**Task**
Print the data exactly as written, but leave out each picture.

******

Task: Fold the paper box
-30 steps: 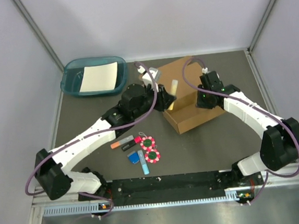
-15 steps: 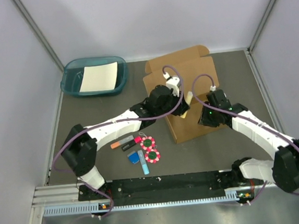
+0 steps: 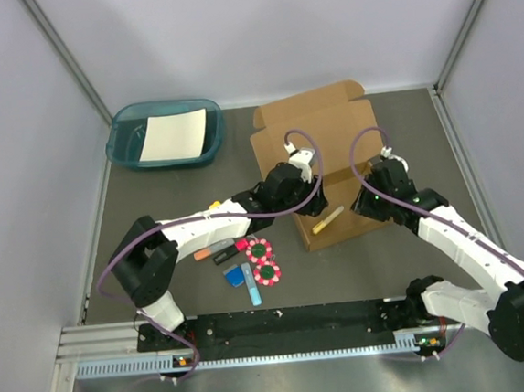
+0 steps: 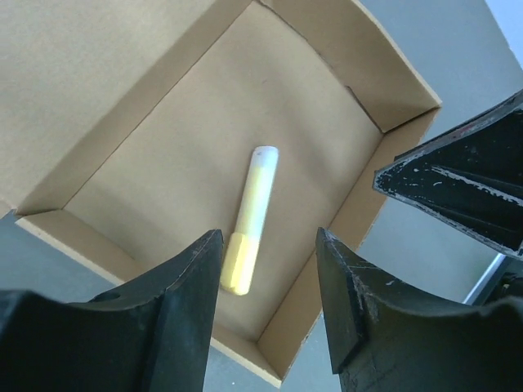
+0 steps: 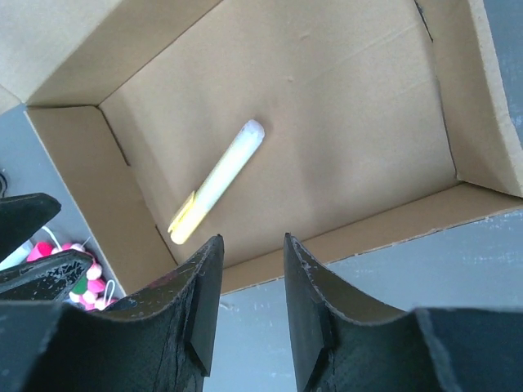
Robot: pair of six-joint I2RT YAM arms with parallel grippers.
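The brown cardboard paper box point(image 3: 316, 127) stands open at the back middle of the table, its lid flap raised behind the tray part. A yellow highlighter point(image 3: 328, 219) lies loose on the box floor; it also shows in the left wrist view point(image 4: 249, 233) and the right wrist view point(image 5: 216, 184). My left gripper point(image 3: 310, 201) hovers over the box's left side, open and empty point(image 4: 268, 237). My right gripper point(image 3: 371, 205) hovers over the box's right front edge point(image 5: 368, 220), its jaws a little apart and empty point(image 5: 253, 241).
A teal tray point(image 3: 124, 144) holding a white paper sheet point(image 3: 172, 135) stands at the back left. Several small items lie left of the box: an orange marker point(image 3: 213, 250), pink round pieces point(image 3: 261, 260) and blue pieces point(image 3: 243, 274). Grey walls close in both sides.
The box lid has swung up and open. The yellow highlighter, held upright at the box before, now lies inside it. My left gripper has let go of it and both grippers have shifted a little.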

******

**Exercise response**
Task: Fold the paper box
-30 steps: 
-15 steps: 
+0 steps: 
+0 steps: 
+0 steps: 
Robot: pair of six-joint I2RT YAM arms with parallel grippers.
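The brown cardboard paper box point(image 3: 316, 127) stands open at the back middle of the table, its lid flap raised behind the tray part. A yellow highlighter point(image 3: 328, 219) lies loose on the box floor; it also shows in the left wrist view point(image 4: 249, 233) and the right wrist view point(image 5: 216, 184). My left gripper point(image 3: 310, 201) hovers over the box's left side, open and empty point(image 4: 268, 237). My right gripper point(image 3: 371, 205) hovers over the box's right front edge point(image 5: 368, 220), its jaws a little apart and empty point(image 5: 253, 241).
A teal tray point(image 3: 124, 144) holding a white paper sheet point(image 3: 172, 135) stands at the back left. Several small items lie left of the box: an orange marker point(image 3: 213, 250), pink round pieces point(image 3: 261, 260) and blue pieces point(image 3: 243, 274). Grey walls close in both sides.
The box lid has swung up and open. The yellow highlighter, held upright at the box before, now lies inside it. My left gripper has let go of it and both grippers have shifted a little.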

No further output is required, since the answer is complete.